How is the UK’s cyber ecosystem adapting to cope with increasing threats? writes Ricardo Ferreira, EMEA Field CISO, at the cyber firm Fortinet.
We are seeing the cybersecurity threat landscape change in front of our eyes, from malware and ransomware to phishing attacks and artificial intelligence (AI). Increasingly we are seeing threat actors use advanced tools to target their victims and make attacks more sophisticated. Businesses are also not immune to these threats, with research highlighting that 87 per cent of organisations experienced either one or more cybersecurity breaches in 2023.
Since attacks have become so common amongst businesses, being attacked is now a matter of if and not when. From NIS2 to the UK’s Cybersecurity and Resilience Bill, countries are increasingly tightening their cybersecurity defences as a result. As other countries make strides to strengthen their cybersecurity protection, it’s worth considering how the UK compares to its European counterparts and the rest of the world. This will allow us to identify ways in which the UK can adapt its cybersecurity ecosystem to keep up with changing threat tactics, both now and in the future.

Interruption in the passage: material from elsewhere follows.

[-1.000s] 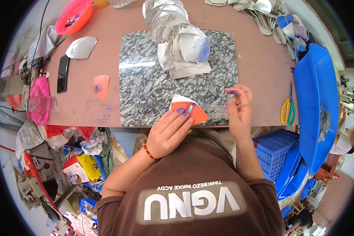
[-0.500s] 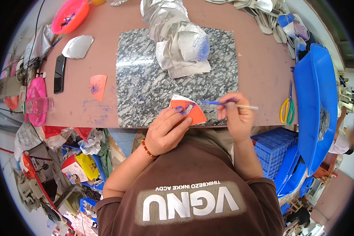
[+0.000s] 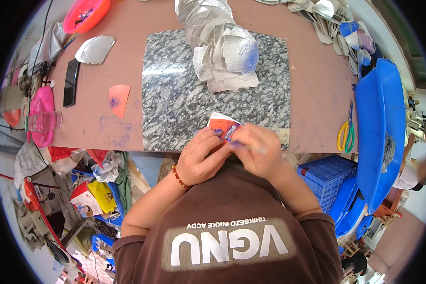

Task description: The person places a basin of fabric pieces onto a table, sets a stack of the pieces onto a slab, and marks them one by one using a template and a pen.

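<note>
In front of my chest, at the near edge of a speckled granite slab point(image 3: 170, 113), my left hand point(image 3: 201, 156) pinches an orange fan-shaped template point(image 3: 226, 127). A white-silver edge of a piece point(image 3: 217, 115) shows behind the template's top. My right hand point(image 3: 258, 149) is closed round a slim blue pen, blurred and largely covered by the fingers; its tip end is down at the template's right side. Both hands meet over the template's lower part, which they hide. Purple-blue ink stains the fingertips. A long overlapping stack of silver sheet pieces point(image 3: 236, 52) lies on the slab.
On the brown table point(image 3: 317, 94) lie another orange template point(image 3: 119, 100), a phone point(image 3: 71, 84), silver pieces point(image 3: 94, 49) and scissors point(image 3: 345, 135). A pink-red bowl point(image 3: 87, 16) stands far left. A large blue tray point(image 3: 378, 123) borders the right side; grey pieces point(image 3: 322, 28) heap far right.
My right hand has moved left and a little down with the pen, from beside the template onto it. My left hand still holds the template in nearly the same place.
</note>
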Motion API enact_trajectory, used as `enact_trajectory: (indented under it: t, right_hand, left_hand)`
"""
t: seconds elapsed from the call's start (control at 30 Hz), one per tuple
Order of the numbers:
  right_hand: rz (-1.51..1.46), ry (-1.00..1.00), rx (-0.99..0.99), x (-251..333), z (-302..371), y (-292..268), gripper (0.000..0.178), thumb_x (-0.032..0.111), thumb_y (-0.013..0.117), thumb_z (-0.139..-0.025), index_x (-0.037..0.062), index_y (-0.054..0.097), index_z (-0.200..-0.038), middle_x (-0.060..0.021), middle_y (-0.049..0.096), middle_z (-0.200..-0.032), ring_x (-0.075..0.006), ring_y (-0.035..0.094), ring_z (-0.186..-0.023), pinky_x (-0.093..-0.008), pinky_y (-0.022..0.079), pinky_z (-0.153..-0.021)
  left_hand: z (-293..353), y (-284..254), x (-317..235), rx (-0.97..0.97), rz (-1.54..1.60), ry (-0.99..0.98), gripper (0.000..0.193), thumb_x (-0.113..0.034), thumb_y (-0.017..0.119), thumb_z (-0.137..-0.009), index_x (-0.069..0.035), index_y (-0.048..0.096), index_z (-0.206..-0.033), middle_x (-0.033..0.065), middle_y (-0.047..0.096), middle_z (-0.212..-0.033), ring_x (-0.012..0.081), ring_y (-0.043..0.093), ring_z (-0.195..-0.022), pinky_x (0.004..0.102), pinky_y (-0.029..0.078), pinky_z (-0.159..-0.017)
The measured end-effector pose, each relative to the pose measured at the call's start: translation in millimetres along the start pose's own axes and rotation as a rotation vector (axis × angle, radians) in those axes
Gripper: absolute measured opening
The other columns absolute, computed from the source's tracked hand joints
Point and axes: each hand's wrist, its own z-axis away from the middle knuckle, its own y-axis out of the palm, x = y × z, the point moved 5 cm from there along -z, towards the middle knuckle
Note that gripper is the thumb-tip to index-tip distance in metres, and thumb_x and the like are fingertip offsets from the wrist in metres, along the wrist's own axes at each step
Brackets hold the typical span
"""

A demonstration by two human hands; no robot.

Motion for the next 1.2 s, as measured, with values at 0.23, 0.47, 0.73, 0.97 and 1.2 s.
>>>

What are some of the regulations, globally?
Several countries have introduced regulations designed to protect against threats. For example, the European Union’s NIS2 Directive requires organisations in critical sectors – such as energy and transport – to implement stronger cybersecurity measures including, risk management and incident response. It also requires organisations to report incidents within 24 hours, involve senior management in accountability, and ensure any cybersecurity risks are mitigated across the supply chain.

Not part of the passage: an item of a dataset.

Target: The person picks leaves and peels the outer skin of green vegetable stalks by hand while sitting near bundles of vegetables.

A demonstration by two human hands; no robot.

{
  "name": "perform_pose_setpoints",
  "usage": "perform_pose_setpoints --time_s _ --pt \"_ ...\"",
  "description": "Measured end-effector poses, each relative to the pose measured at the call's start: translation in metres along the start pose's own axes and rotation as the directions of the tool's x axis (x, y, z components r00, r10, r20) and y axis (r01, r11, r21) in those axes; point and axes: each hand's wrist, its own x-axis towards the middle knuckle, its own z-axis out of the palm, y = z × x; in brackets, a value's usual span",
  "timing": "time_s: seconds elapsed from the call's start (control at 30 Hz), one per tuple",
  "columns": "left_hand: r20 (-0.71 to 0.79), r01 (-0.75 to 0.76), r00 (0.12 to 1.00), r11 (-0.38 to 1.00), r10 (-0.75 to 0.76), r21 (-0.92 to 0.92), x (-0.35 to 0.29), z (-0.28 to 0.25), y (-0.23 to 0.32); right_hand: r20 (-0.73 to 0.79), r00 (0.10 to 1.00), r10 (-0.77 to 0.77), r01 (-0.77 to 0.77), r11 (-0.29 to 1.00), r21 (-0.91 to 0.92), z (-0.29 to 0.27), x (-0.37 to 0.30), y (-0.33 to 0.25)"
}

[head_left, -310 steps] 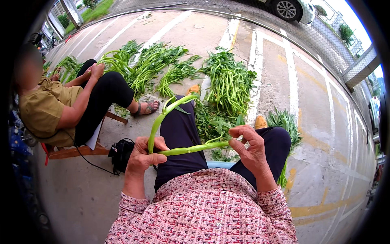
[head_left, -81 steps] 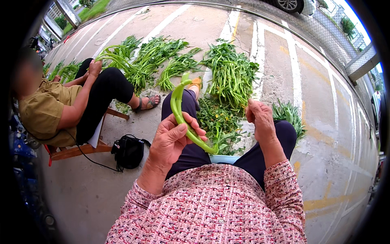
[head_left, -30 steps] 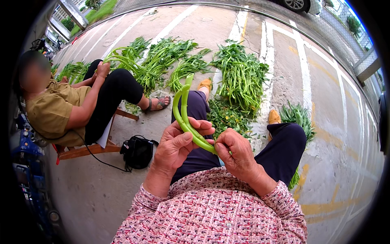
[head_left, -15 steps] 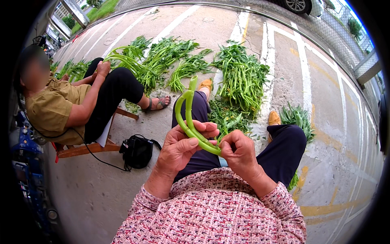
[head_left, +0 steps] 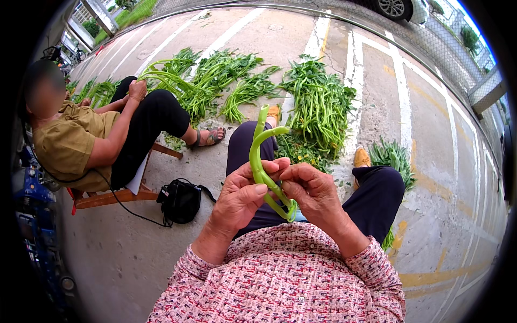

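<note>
Green stems (head_left: 255,156) stood up in the middle of the frame, and around them spread pale concrete ground (head_left: 124,247), out in the open, white painted lines (head_left: 402,102) fanning across the top and right! A wire fence (head_left: 425,62) bent along the upper right, a car wheel (head_left: 392,6) at the top edge. Over on the left, a co-worker (head_left: 75,145) sat on a wooden chair (head_left: 116,199), a black bag (head_left: 180,202) just beside it. Leafy greens (head_left: 318,102) lay heaped in the upper middle, beyond my knees.

And there was the grip: my left hand (head_left: 237,199) had the stems pinned, thumb against fingers, two ends poking up above the knuckles and the lower part curling down between my hands. My right hand (head_left: 318,196) was there too, fingers curled in, right beside that curl; whether its fingertips pinched a strand, I couldn't tell.
</note>
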Motion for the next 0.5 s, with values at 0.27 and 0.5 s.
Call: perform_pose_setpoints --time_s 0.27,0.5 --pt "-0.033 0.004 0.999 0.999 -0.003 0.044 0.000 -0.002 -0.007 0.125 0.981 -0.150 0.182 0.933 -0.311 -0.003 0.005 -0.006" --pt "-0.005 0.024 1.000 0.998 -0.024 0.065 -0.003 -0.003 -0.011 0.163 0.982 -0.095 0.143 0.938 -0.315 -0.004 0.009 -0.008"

Further afield, the US’s National Cybersecurity Strategy also establishes minimum cybersecurity requirements for organisations in critical sectors and shifts responsibility onto them by encouraging security by design and promoting data privacy in products and services. In Asia, Singapore has introduced an Operational Technology Masterplan aiming to improve the security of the technology underpinning the country’s economy. This includes traffic light controllers, fuel station pumps and energy grid control systems. The legislation also aims to boost cybersecurity talent through programmes, threat intelligence sharing and the establishment of a Cybersecurity Centre of Excellence. So, what about the UK?
How does the UK compare?
The government has taken significant steps to strengthen the UK’s cybersecurity defences in recent years. This includes the upcoming Cybersecurity and Resilience Bill which will expand existing protections for critical infrastructure and digital services, alongside introducing mandatory incident reporting for organisations.
The UK has also introduced cybersecurity legislation targeting specific industries, particularly those facing a large number of attacks – such as healthcare, energy and education – due to the value and volume of the data they are responsible for. This includes the Telecommunications Security Act 2022, which requires telecommunications providers to implement more stringent cybersecurity measures and requirements on incident reporting.

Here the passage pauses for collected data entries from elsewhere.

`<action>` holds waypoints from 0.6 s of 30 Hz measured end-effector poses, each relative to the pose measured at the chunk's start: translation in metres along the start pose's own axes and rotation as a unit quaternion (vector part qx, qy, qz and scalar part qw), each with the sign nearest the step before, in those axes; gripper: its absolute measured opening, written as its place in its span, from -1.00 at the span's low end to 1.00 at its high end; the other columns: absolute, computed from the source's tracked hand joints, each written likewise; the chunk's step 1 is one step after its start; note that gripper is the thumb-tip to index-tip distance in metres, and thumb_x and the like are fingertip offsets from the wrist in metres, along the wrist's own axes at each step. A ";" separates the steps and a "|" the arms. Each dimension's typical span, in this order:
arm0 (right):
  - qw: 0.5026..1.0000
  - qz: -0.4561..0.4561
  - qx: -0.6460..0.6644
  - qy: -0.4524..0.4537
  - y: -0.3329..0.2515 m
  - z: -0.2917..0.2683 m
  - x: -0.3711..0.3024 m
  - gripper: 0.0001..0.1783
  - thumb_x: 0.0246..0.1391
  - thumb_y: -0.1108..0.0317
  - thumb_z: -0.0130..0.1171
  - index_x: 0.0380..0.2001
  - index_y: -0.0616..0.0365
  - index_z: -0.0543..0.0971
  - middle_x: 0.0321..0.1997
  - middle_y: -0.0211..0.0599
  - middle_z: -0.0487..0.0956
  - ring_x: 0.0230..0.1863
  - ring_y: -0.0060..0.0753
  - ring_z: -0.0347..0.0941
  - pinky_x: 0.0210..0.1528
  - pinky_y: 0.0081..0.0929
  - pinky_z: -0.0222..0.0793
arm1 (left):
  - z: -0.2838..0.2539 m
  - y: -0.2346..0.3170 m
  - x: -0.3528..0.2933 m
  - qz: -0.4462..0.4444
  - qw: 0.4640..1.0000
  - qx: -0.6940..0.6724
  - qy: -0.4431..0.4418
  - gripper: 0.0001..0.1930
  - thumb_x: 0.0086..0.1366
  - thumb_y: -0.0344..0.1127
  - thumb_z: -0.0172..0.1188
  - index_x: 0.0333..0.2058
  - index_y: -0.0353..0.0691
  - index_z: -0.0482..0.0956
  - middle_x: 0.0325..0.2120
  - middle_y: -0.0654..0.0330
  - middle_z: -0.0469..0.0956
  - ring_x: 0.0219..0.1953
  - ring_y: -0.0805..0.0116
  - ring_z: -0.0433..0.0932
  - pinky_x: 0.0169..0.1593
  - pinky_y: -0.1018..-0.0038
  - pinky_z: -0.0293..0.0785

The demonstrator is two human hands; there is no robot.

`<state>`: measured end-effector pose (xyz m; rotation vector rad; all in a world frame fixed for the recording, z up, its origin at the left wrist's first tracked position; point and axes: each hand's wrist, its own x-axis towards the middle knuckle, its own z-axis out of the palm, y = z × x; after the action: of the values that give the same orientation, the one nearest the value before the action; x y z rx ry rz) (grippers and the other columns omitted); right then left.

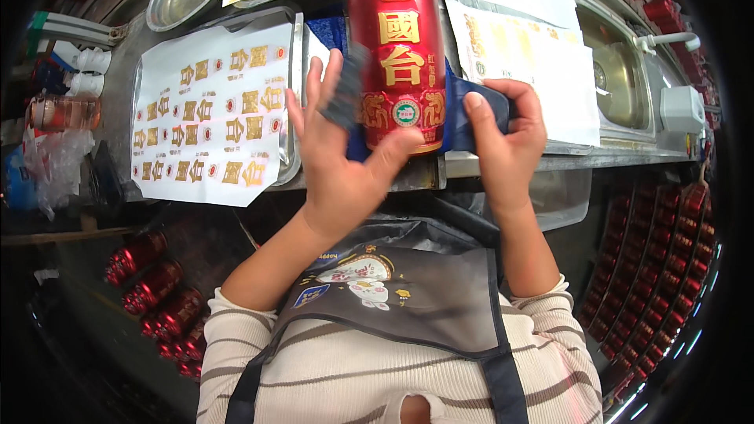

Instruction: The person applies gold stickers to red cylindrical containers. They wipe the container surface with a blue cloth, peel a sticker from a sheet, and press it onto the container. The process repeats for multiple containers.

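A red bottle (pixel 397 59) is seen between the two hands, over a blue pad (pixel 458 122) near the near edge of the table (pixel 416 178); its long axis runs near to far, with the neck at the far end and the base toward the wearer. The left hand (pixel 334 157) is the nearer one: it is spread at the bottle's left side, fingers extended, its thumb laid across the lower front, apparently in contact. A blurred dark band (pixel 345 90) crosses its fingers; whether it is worn or held cannot be told. The right hand (pixel 510 129) is placed just right of the base, curled, with a dark flat piece (pixel 499 104) pinched between thumb and fingers. Whether that piece is joined to the pad cannot be told.
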<state>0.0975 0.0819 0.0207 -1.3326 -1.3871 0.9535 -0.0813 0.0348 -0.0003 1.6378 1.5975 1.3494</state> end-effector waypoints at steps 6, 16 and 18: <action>0.971 -0.215 -0.100 0.011 -0.004 0.004 -0.020 -0.75 0.01 0.55 0.39 -0.19 0.19 0.62 -0.32 -0.35 0.59 -0.37 -0.60 0.46 -0.35 -0.66 0.38 | 0.005 -0.003 -0.035 0.089 0.973 0.213 -0.024 -0.60 0.25 0.11 0.23 -0.24 -0.11 0.76 0.37 -0.36 0.02 0.41 -0.46 -0.10 0.29 -0.40 -0.48; 0.944 -0.273 -0.155 -0.102 -0.037 0.024 -0.016 -0.74 -0.09 0.52 0.41 -0.25 0.20 0.65 -0.40 -0.28 0.63 -0.43 -0.37 0.53 -0.38 -0.50 0.43 | -0.002 -0.015 -0.058 0.045 0.984 0.170 0.011 -0.55 0.16 -0.10 0.37 -0.22 -0.48 0.63 0.37 -0.35 0.01 0.43 -0.39 -0.09 0.32 -0.36 -0.44; 0.979 -0.159 -0.126 -0.029 -0.029 0.021 -0.011 -0.80 0.02 0.48 0.36 -0.24 0.21 0.61 -0.41 -0.34 0.61 -0.44 -0.52 0.50 -0.37 -0.57 0.43 | -0.012 -0.018 -0.052 0.041 0.988 0.152 0.005 -0.45 0.12 -0.09 0.41 -0.08 -0.46 0.59 0.38 -0.31 0.02 0.43 -0.34 -0.07 0.34 -0.33 -0.42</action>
<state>0.0698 0.0697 0.0422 -1.2216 -1.7487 0.6207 -0.0908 -0.0136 -0.0268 1.8922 1.8316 1.1979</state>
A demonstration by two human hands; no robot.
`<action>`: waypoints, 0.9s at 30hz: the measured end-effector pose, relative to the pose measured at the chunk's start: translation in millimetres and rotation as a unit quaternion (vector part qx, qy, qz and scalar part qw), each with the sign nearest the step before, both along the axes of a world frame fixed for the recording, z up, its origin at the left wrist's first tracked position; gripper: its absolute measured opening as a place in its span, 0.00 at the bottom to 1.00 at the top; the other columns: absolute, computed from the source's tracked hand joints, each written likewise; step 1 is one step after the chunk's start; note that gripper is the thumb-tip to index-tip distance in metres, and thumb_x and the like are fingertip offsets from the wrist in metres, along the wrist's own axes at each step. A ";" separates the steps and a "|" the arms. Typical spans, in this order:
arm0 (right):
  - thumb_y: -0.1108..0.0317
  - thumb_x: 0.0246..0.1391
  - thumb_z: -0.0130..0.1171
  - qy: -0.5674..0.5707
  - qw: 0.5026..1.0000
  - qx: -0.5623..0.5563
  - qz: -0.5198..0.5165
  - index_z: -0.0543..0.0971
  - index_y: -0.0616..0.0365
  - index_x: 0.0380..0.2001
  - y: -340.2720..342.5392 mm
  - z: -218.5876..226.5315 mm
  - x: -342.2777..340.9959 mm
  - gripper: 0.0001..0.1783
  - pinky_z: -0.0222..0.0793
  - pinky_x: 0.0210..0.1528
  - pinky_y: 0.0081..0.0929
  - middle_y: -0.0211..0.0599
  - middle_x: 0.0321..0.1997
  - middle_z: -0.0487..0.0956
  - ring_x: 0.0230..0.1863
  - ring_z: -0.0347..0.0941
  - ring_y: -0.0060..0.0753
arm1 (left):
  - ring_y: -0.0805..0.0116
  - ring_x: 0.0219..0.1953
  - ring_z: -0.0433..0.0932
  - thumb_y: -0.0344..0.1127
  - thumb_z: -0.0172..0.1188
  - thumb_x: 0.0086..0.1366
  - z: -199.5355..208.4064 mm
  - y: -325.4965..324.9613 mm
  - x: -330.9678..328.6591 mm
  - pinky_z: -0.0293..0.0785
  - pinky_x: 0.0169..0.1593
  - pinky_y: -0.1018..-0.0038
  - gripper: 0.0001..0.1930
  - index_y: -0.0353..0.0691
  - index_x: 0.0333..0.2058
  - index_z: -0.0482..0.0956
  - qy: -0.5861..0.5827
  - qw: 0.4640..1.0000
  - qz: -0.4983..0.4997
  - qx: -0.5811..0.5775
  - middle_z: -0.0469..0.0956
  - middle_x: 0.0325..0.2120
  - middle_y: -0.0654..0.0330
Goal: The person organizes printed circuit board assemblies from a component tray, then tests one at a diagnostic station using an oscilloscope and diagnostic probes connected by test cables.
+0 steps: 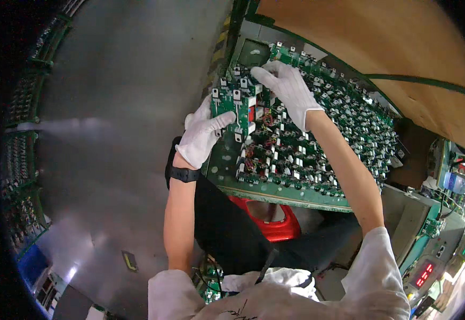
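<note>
White work gloves cover both my hands. My left hand (203, 132) is closed on a green circuit board (231, 109), thumb across its face, at the left end of the bench. Several metal-tabbed components stand along that board's edges, and white and red parts show on its right side. My right hand (287, 88) reaches to the far side of the bench, fingers bent over the upper left of the densely packed circuit boards (328, 122). What its fingertips hold, if anything, is hidden.
Green bench edge (286, 196) runs above my lap, with a red stool (275, 226) beneath. A tan panel (392, 42) rises behind the boards. Racks of boards (22, 160) stand far left. An instrument with a red lit display (424, 274) is at lower right.
</note>
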State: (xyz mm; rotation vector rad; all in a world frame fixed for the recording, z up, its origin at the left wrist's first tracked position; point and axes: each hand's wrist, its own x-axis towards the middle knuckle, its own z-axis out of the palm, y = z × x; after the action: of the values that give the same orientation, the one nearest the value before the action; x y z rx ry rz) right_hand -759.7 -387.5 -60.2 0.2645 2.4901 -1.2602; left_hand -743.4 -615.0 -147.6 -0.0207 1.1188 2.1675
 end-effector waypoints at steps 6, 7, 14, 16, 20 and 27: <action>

Yet, while these regulations are a step in the right direction, it’s important we continually assess and understand gaps in the UK’s cybersecurity defences, and address them accordingly. So how can we build on the progress that’s already being made?
Minimising gaps in defence
One way the UK can strengthen its line of defence is by making legislation, including the Cybersecurity and Resilience Bill, more descriptive about how it is going to combat current and future threats. As an example, the NIS2 Directive clearly outlines what needs to be done to address attacks and improve protection, as well as establishing a risk profile of the supply chain. It is also supported by a Network and Information Systems Corporation Group to ensure compliance among member states – which the UK could potentially establish for the Cybersecurity and Resilience Bill too.
It’s important to note that many EU member states are yet to officially incorporate NIS2 into national legislation, with harmonisation proving difficult due to varying economic, logistical and geographical profiles between countries. However, this also provides an opportunity for the UK to ‘cherry pick’ the best parts of the regulation and incorporate them into both the Cybersecurity and Resilience Bill and future legislation.
It’s also vital the UK addresses the growing cybersecurity threat of AI. While the benefits of the technology in cybersecurity are known, we must also acknowledge AI can be used by threat actors looking to evolve their attack methods – whether that’s through sophisticated phishing attacks or gathering data – and ensure organisations are adequately protected.
The previous UK government adopted a ‘pro-innovation’ over regulatory approach towards AI technology, in comparison to the EU’s AI Act which enforced requirements for usage and development. While the Labour government has promised to introduce binding regulation for certain companies, we must also ensure organisations are adequately protected against threats. To do this, leaders must be encouraged to build a culture of cybersecurity through better employee education. Basic cybersecurity measures, such as multi-factor authentication, zero-trust network access and regular software and application patching, must also be put in place.
The UK has made significant progress in introducing regulations designed to protect businesses and the wider economy from the increasing cybersecurity threats we are seeing. Yet as other countries mandate legislation designed to protect their own economies, it’s important the UK continually reviews and adapts its cyber ecosystem to help identify gaps in defence. Putting these steps in place enables us to keep up with the changing cybersecurity landscape, while being able to stay ahead of the threat actors looking to infiltrate our systems.